# [DIRECTIONS FOR THIS TASK]
The line containing "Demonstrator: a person" marks the end: output every line of the data up to it, and that line too, exactly as written.

# [PROVIDED MATERIAL]
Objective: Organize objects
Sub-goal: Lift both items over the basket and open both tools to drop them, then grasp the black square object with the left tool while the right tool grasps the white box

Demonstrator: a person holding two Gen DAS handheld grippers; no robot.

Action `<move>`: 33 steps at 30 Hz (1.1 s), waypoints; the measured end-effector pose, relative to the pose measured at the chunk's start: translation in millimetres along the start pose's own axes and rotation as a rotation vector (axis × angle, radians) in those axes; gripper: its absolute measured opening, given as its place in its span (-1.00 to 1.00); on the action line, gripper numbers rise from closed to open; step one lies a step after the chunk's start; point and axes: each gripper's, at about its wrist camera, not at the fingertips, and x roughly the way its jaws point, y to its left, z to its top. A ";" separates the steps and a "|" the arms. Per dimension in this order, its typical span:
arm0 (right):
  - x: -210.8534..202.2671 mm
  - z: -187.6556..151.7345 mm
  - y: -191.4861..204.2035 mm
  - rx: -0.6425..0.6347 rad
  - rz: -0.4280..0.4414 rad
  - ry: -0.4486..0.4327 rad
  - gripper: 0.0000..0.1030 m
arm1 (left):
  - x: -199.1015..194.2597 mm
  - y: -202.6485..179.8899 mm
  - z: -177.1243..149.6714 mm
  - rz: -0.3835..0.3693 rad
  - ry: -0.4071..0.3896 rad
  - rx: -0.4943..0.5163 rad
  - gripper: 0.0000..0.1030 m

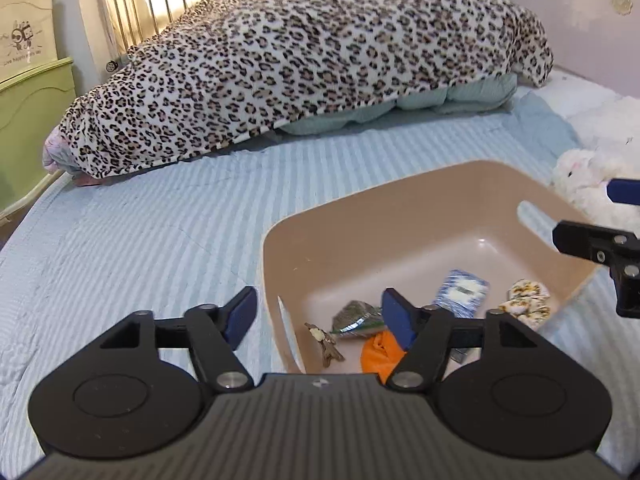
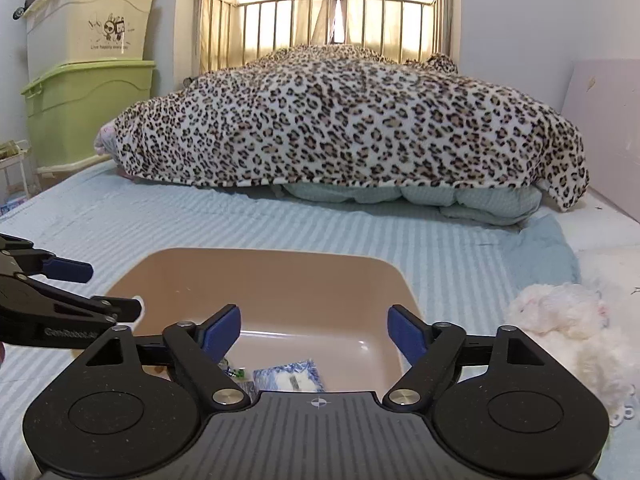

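Both hand-held grippers hover with their blue-padded fingers spread wide and nothing between them. From its own camera, the left hand-held gripper (image 1: 320,318) straddles the near left corner of a tan plastic bin (image 1: 400,216): one finger hangs outside the wall over the bed, the other hangs above the bin's floor. The right hand-held gripper (image 2: 314,330) hangs above the near edge of the same bin (image 2: 260,264), both fingers over its inside; it also shows at the right edge of the left camera's view.

Inside the bin lie several small things. A blue-and-white patterned packet (image 1: 462,292) rests on the floor near the middle, and appears again in the right camera's view (image 2: 288,378). A floral scrunchie (image 1: 528,304) lies by the right wall. A crumpled green-and-silver wrapper (image 1: 356,318) sits toward the near left, with a small brown clip-like piece (image 1: 326,344) just beside it and an orange cloth (image 1: 380,354) partly hidden behind the left gripper's finger.

The bin sits on a bed covered with a light blue striped quilt (image 1: 140,240). A white plush toy (image 2: 560,316) lies on the quilt just to the right of the bin. Farther back, a leopard-print blanket (image 2: 344,124) drapes over a pale green comforter (image 2: 472,200), in front of a metal bed rail (image 2: 340,20). Beside the bed's left side stand a green storage box (image 2: 88,104) and a cream storage box (image 2: 88,20) stacked on it.
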 end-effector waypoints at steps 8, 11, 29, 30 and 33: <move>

# [SOLUTION FOR THIS TASK]
Objective: Organize objects
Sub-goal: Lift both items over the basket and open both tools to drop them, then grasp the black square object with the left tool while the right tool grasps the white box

Demonstrator: a person holding two Gen DAS handheld grippers; no robot.

That completes the exercise.